Please index the genome and construct k-mer counts (instructions):
samtools faidx genome.fa
jellyfish count --canonical --lower-count 2 --out-counter-len 2 --mer-len 25 \
--threads 8 --size 3G --output counts.jf genome.fa
Then, you can create the database of loci using
locityper add -d db -v hprc.vcf.gz -r genome.fa -j counts.jf -L loci.bed
Most importantly, this command will produce locus haplotypes:
- MUC16/haplotypes.fa.gz
- MUC6/haplotypes.fa.gz
Next, please run WGS dataset preprocessing:
locityper preproc -i reads/{1,2}.fastq.gz -r genome.fa -j counts.jf -o bg
This command will align a fraction of the reads to a part of chromosome 17 in order to identify background read depth distribution and error profiles.
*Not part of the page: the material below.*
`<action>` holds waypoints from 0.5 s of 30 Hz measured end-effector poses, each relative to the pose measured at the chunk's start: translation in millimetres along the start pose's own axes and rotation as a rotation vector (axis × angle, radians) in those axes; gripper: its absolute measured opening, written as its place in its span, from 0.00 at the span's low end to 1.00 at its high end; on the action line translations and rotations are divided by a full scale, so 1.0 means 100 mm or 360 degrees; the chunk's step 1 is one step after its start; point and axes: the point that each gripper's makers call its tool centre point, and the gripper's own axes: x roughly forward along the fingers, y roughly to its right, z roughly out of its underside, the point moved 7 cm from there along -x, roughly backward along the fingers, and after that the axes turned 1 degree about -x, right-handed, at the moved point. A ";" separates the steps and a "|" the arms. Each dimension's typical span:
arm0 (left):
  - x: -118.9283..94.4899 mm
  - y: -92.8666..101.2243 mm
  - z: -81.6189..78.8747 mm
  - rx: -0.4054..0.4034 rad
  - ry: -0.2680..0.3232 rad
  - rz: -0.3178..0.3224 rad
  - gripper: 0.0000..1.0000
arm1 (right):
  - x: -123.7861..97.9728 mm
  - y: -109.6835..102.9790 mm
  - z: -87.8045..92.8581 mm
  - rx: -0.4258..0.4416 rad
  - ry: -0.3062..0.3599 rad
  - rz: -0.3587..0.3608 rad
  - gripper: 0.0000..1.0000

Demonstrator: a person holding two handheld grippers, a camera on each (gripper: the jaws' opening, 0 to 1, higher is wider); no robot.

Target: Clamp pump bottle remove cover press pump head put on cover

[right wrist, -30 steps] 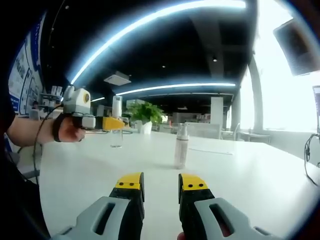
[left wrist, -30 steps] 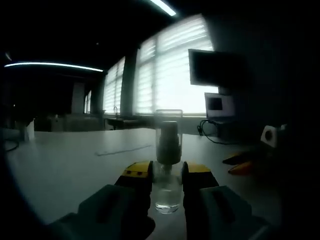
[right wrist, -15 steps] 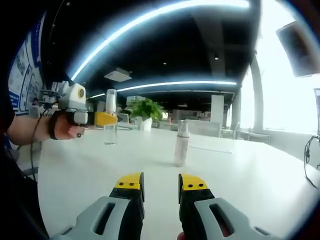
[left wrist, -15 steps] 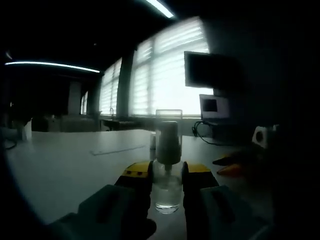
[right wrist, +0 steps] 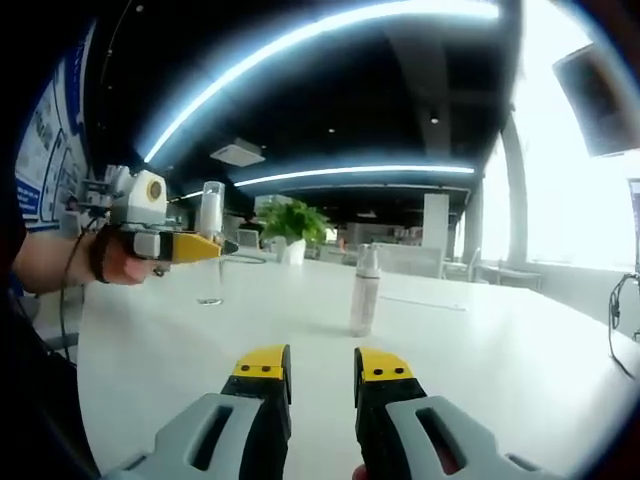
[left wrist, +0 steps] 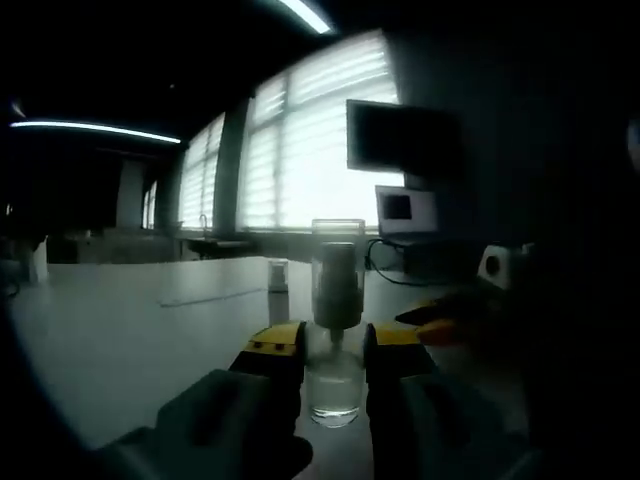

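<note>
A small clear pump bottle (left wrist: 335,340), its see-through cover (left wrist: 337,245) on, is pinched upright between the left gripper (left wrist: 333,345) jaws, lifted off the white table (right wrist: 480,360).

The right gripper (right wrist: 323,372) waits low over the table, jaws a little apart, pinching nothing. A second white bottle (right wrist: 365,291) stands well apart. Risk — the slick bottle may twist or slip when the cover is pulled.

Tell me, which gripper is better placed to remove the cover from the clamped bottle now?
Probably the right gripper: its jaws hold nothing, whereas the left gripper is shut on the pump bottle, whose clear cover is on.
</note>
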 end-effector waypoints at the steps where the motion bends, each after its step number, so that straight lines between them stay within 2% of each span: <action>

Finally, you can run targeted genotyping with
locityper genotype -i reads/{1,2}.fastq.gz -d db -p bg -o gts
This will produce genotype predictions:
- MUC16/res.json.gz
- MUC6/res.json.gz
You can find output file descriptions here. In addition, you can summarize JSON files in one CSV file with
/path/to/locityper/extra/into_csv.py -i ./gts -o gts.csv
Note: into_csv
takes the first segment after .
as sample name, so sample name in the output CSV file will be gts
.
Due to non-determenistic steps within Locityper, results may differ. Sample CSV file may look like this:
sample locus genotype quality total_reads unexpl_reads weight_dist warnings
gts MUC6 HG00621.1,HG00621.2 108.8 3738 1 0.00000 *
gts MUC16 HG00621.1,HG00621.2 585.8 13969 16 0.00000 *
In total, all steps should take 2–4 minutes.